Le soleil dardait ses feux brillants sur le miroir de l’eau qu’ombrageaient de temps en temps des arbres, ou qui parfois se développait sur la large étendue d’une campagne coupée de ruisseaux d’eau vive, et où l’on pouvait admirer un riche ensemble de collines boisées, de terres cultivées et de fermes bien encadrées de verdure. Çà et là, un village, avec la modeste flèche de son église, avec ses toits de chaume et ses pignons, sortait du sein des arbres ; plus d’une fois apparaissait une ville éloignée, avec le mirage des grandes tours de ses églises se détachant dans une atmosphère de fumée, avec ses hautes fabriques qui sortaient du pêle-mêle des maisons confuses. Ils avaient le temps de les considérer d’avance, car ils marchaient lentement. Le plus souvent ils côtoyaient des prairies basses et des plaines tout ouvertes : et à part ces paysages placés à une certaine distance, à part quelques hommes qui travaillaient aux champs ou s’arrêtaient sur les ponts au-dessous desquels passait le bateau, afin de le suivre du regard dans sa marche, rien ne venait rompre la monotonie et l’isolement de ce voyage.

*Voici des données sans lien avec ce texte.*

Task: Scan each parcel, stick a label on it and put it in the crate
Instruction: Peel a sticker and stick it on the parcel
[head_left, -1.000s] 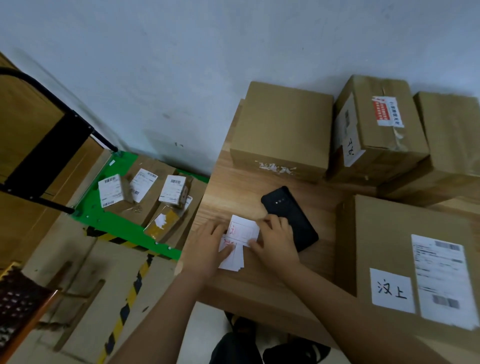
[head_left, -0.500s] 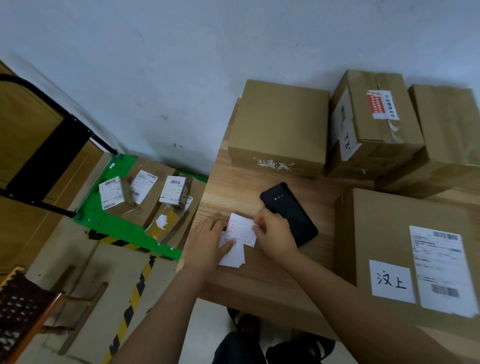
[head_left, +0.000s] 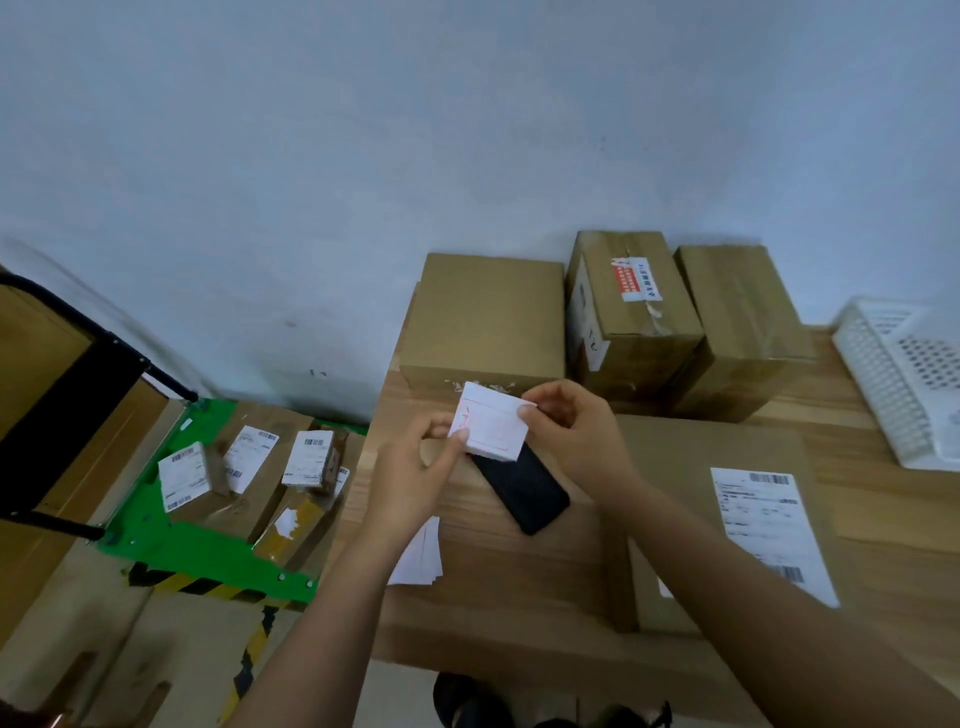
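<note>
Both my hands hold a white label sheet (head_left: 491, 428) with red print above the wooden table (head_left: 519, 571). My left hand (head_left: 415, 470) pinches its left edge, and my right hand (head_left: 574, 434) pinches its upper right corner. Under the sheet lies a black phone (head_left: 527, 491). A small stack of white labels (head_left: 421, 556) rests near the table's left edge. A flat cardboard parcel (head_left: 727, 519) with a shipping label lies under my right forearm. Three more brown parcels (head_left: 488, 322) stand along the wall. A white perforated crate (head_left: 904, 379) sits at the far right.
Left of the table, on the floor, a green trolley (head_left: 171, 540) carries several small labelled parcels (head_left: 306, 460). Its black handle frame (head_left: 67, 395) rises at the far left. Yellow and black hazard tape (head_left: 249, 660) marks the floor.
Both hands lifted one label sheet off the stack on the table and raised it over the phone. The camera tilted up and right, bringing the white crate into view.
</note>
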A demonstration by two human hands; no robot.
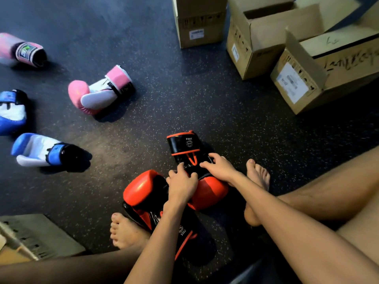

À une heure assez avancée de l’après-midi on s’arrêta à une espèce de débarcadère. Nell apprit avec découragement, par un des bateliers, que ceux-ci ne comptaient pas atteindre le but de leur course avant le lendemain, et que, si elle n’avait pas de provisions, elle ferait bien de s’en procurer en cet endroit. Elle ne possédait que quelques sous, sur lesquels elle avait dû déjà acheter du pain : il lui fallait ménager précieusement ce petit pécule, au moment où elle se dirigeait avec son grand-père vers une ville entièrement inconnue pour eux, et qui ne leur offrirait aucune ressource. Un peu de pain, un morceau de fromage, ce furent là toutes ses emplettes. Munie de ces provisions modestes, elle remonta dans le bateau. Au bout d’une demi-heure de halte employée par les mariniers à boire au cabaret, on se mit en marche.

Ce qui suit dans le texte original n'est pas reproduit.